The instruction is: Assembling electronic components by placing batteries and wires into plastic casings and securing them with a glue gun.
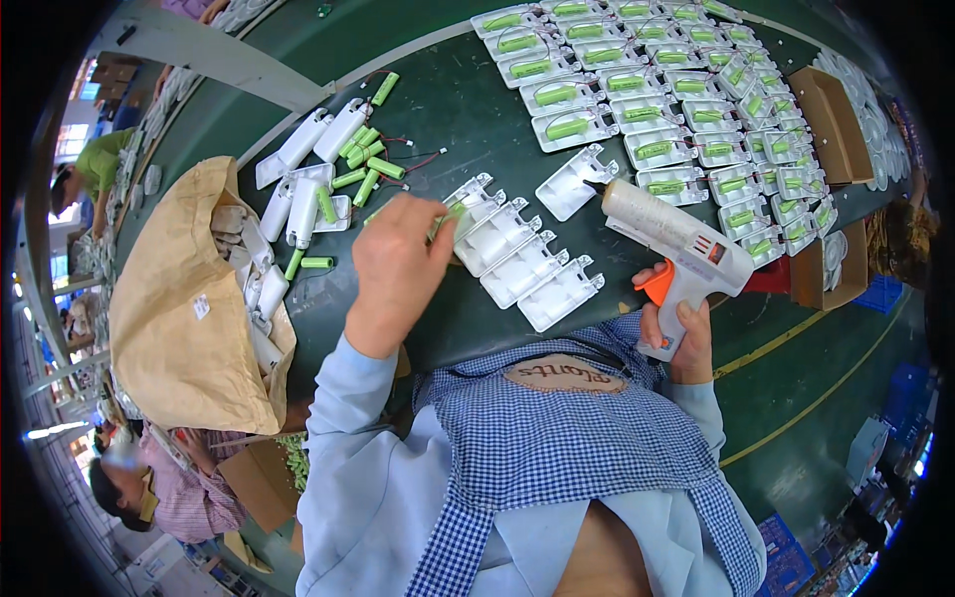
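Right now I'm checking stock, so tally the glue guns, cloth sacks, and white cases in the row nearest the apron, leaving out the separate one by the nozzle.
Glue gun: 1
Cloth sack: 1
White cases in that row: 4
Total: 6

The right hand point(686, 336) grips a glue gun point(686, 239) of smooth, pale plastic, its trigger point(655, 284) orange plastic. Just right of the left hand point(400, 269), casings point(527, 269) are glossy white moulded plastic. Beyond that hand, green cells point(364, 152) look smooth and shiny, like plastic film. The tabletop point(453, 114) beneath is smooth, softly reflective. Left of the left hand, a sack point(169, 289) is matt, creased cloth; well right of the right hand, a box point(834, 119) is matt cardboard.
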`<action>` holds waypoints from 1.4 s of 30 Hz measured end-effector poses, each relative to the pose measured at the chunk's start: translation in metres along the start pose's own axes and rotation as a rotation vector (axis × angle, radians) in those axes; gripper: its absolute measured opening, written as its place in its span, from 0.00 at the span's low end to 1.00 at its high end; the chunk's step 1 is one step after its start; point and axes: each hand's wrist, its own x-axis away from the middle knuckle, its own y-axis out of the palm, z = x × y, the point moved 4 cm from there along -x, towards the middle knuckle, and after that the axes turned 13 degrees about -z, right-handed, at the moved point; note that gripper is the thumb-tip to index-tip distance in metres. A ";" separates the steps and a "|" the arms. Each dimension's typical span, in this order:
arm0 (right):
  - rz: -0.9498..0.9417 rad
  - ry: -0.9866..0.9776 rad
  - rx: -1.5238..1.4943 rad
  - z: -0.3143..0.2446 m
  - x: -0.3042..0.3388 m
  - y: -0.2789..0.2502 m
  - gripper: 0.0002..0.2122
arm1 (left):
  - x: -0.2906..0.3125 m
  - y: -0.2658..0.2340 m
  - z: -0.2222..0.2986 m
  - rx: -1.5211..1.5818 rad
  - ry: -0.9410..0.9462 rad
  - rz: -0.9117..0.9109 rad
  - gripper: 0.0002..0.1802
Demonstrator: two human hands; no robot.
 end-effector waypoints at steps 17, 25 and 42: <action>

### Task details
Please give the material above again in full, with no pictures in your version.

### Solution to this task
The instruction is: Assembling electronic components by placing batteries and wires into plastic casings and securing them with a glue gun.
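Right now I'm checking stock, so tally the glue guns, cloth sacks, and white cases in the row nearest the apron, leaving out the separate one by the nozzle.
Glue gun: 1
Cloth sack: 1
White cases in that row: 4
Total: 6

The right hand point(686, 336) grips a glue gun point(686, 239) of smooth, pale plastic, its trigger point(655, 284) orange plastic. Just right of the left hand point(400, 269), casings point(527, 269) are glossy white moulded plastic. Beyond that hand, green cells point(364, 152) look smooth and shiny, like plastic film. The tabletop point(453, 114) beneath is smooth, softly reflective. Left of the left hand, a sack point(169, 289) is matt, creased cloth; well right of the right hand, a box point(834, 119) is matt cardboard.
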`<action>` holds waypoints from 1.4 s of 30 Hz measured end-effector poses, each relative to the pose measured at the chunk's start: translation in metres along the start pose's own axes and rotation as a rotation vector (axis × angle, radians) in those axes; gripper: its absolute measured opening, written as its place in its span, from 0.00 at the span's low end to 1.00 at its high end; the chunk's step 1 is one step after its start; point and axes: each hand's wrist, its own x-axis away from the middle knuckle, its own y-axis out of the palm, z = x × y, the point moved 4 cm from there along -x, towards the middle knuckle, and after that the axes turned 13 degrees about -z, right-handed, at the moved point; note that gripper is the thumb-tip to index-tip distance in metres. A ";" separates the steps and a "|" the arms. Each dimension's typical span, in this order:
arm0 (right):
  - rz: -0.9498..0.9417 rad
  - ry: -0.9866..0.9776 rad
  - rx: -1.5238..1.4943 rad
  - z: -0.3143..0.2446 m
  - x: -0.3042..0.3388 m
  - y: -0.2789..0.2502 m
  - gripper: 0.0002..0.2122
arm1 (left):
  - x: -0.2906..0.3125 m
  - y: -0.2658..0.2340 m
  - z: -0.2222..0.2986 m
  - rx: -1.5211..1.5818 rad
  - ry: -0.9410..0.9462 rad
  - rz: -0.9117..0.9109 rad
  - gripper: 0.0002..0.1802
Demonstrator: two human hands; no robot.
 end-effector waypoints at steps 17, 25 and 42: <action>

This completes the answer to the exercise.